- **What is expected**
Line by line, retype the data exactly as it is given.

- **Provided data**
——————————
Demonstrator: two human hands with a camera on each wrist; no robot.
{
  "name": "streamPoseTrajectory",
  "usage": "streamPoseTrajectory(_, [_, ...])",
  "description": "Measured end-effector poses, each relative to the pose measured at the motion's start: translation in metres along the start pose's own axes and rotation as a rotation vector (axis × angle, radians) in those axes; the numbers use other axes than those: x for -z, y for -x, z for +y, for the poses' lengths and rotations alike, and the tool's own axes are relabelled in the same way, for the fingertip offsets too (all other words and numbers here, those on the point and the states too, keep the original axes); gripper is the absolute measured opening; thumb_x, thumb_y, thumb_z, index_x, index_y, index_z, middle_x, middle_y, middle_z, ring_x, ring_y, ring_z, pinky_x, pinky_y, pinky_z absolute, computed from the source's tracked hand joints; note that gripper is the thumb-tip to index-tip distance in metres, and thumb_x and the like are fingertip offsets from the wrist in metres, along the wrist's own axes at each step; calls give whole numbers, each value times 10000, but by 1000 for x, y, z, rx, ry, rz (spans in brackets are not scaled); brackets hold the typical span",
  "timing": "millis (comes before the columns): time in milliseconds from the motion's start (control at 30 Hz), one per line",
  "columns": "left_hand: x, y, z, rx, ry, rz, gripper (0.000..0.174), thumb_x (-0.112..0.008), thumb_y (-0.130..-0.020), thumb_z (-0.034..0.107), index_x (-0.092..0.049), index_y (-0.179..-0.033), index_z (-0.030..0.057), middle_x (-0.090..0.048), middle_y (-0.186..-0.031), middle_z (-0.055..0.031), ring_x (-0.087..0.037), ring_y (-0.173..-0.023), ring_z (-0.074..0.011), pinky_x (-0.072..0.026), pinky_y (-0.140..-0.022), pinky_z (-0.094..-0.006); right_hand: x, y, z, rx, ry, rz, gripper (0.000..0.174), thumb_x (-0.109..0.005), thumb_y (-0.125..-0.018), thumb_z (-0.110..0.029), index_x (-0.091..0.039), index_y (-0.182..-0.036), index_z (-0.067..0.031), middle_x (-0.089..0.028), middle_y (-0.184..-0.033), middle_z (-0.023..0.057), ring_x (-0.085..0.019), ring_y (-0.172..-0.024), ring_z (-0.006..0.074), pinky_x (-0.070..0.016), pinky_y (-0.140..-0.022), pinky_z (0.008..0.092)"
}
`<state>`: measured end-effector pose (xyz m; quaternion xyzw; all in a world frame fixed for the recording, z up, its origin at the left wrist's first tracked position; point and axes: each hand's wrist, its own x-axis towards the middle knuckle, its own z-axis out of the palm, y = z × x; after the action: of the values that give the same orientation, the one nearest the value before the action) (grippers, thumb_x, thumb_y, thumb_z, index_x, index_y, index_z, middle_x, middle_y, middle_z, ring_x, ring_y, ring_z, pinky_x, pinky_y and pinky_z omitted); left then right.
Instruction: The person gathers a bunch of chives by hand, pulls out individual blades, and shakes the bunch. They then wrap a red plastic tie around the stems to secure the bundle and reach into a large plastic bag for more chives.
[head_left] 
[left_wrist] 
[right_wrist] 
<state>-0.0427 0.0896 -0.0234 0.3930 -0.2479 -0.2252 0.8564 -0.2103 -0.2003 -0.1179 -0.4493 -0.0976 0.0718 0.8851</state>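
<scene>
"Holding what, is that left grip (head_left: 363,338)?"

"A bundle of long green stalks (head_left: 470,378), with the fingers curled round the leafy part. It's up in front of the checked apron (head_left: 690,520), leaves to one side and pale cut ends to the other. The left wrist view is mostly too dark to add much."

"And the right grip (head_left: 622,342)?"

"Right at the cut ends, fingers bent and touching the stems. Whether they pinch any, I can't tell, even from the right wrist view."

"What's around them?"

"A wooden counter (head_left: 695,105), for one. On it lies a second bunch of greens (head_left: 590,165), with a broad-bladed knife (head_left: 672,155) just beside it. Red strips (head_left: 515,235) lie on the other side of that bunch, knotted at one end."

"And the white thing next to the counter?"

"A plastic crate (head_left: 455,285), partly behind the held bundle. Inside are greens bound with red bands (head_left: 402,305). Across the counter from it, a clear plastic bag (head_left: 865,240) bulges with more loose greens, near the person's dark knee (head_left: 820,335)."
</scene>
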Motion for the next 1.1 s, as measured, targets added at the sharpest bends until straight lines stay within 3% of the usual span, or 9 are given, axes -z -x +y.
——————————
- **Written solution**
Demonstrator: two human hands with a camera on each wrist; no robot.
{
  "name": "streamPoseTrajectory",
  "usage": "streamPoseTrajectory(_, [_, ...])",
  "description": "Measured end-effector poses, each relative to the pose measured at the motion's start: translation in metres along the start pose's own axes and rotation as a rotation vector (axis × angle, radians) in those axes; the numbers use other axes than those: x for -z, y for -x, z for +y, for the poses' lengths and rotations alike, and the tool's own axes are relabelled in the same way, for the fingertip offsets too (all other words and numbers here, those on the point and the states too, keep the original axes); gripper is the absolute measured opening; thumb_x, thumb_y, thumb_z, index_x, index_y, index_z, middle_x, middle_y, middle_z, ring_x, ring_y, ring_z, pinky_x, pinky_y, pinky_z absolute, computed from the source's tracked hand joints; note that gripper is the thumb-tip to index-tip distance in metres, and thumb_x and the like are fingertip offsets from the wrist in metres, along the wrist's own axes at each step; calls give whole numbers, each value times 10000, but by 1000 for x, y, z, rx, ry, rz (spans in brackets are not scaled); brackets hold the typical span",
  "timing": "millis (comes before the columns): time in milliseconds from the motion's start (control at 30 Hz), one per line",
  "columns": "left_hand: x, y, z, rx, ry, rz, gripper (0.000..0.174), thumb_x (-0.112..0.008), thumb_y (-0.130..-0.020), thumb_z (-0.034..0.107), index_x (-0.092..0.049), index_y (-0.179..-0.033), index_z (-0.030..0.057), middle_x (-0.090..0.048), middle_y (-0.186..-0.031), middle_z (-0.055..0.031), ring_x (-0.087..0.037), ring_y (-0.173..-0.023), ring_z (-0.074..0.011), pinky_x (-0.072..0.026), pinky_y (-0.140..-0.022), pinky_z (-0.094..-0.006); right_hand: x, y, z, rx, ry, rz, gripper (0.000..0.174), thumb_x (-0.109..0.005), thumb_y (-0.125..-0.018), thumb_z (-0.110..0.029), index_x (-0.091..0.039), index_y (-0.182..-0.036), index_z (-0.067..0.031), middle_x (-0.089..0.028), middle_y (-0.184..-0.033), middle_z (-0.023..0.057), ring_x (-0.085..0.019), ring_y (-0.172..-0.024), ring_z (-0.006..0.074), pinky_x (-0.070..0.016), pinky_y (-0.140..-0.022), pinky_z (0.008..0.092)"
}
`<state>`: measured end-effector pose (xyz m; quaternion xyzw; all in a world frame fixed for the recording, z up, its origin at the left wrist's first tracked position; point and axes: each hand's wrist, its own x-axis towards the middle knuckle, its own z-axis out of the palm, y = z × x; after the action: of the values that give the same orientation, the one nearest the value before the action) (grippers, thumb_x, thumb_y, thumb_z, index_x, index_y, index_z, middle_x, middle_y, middle_z, ring_x, ring_y, ring_z, pinky_x, pinky_y and pinky_z omitted); left then right.
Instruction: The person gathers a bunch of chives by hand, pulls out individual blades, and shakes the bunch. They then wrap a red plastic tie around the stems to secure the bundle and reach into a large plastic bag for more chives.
[head_left] 
[left_wrist] 
[right_wrist] 
<state>-0.0427 0.0896 -0.0234 0.3930 -0.2479 -0.2252 0.8564 -0.2103 -0.2003 -0.1179 -0.4493 -0.0976 0.0718 0.8851</state>
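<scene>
"Holding what, is that left grip (head_left: 363,338)?"

"A bundle of long green stalks (head_left: 470,378), with the fingers curled round the leafy part. It's up in front of the checked apron (head_left: 690,520), leaves to one side and pale cut ends to the other. The left wrist view is mostly too dark to add much."

"And the right grip (head_left: 622,342)?"

"Right at the cut ends, fingers bent and touching the stems. Whether they pinch any, I can't tell, even from the right wrist view."

"What's around them?"

"A wooden counter (head_left: 695,105), for one. On it lies a second bunch of greens (head_left: 590,165), with a broad-bladed knife (head_left: 672,155) just beside it. Red strips (head_left: 515,235) lie on the other side of that bunch, knotted at one end."

"And the white thing next to the counter?"

"A plastic crate (head_left: 455,285), partly behind the held bundle. Inside are greens bound with red bands (head_left: 402,305). Across the counter from it, a clear plastic bag (head_left: 865,240) bulges with more loose greens, near the person's dark knee (head_left: 820,335)."
</scene>
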Motion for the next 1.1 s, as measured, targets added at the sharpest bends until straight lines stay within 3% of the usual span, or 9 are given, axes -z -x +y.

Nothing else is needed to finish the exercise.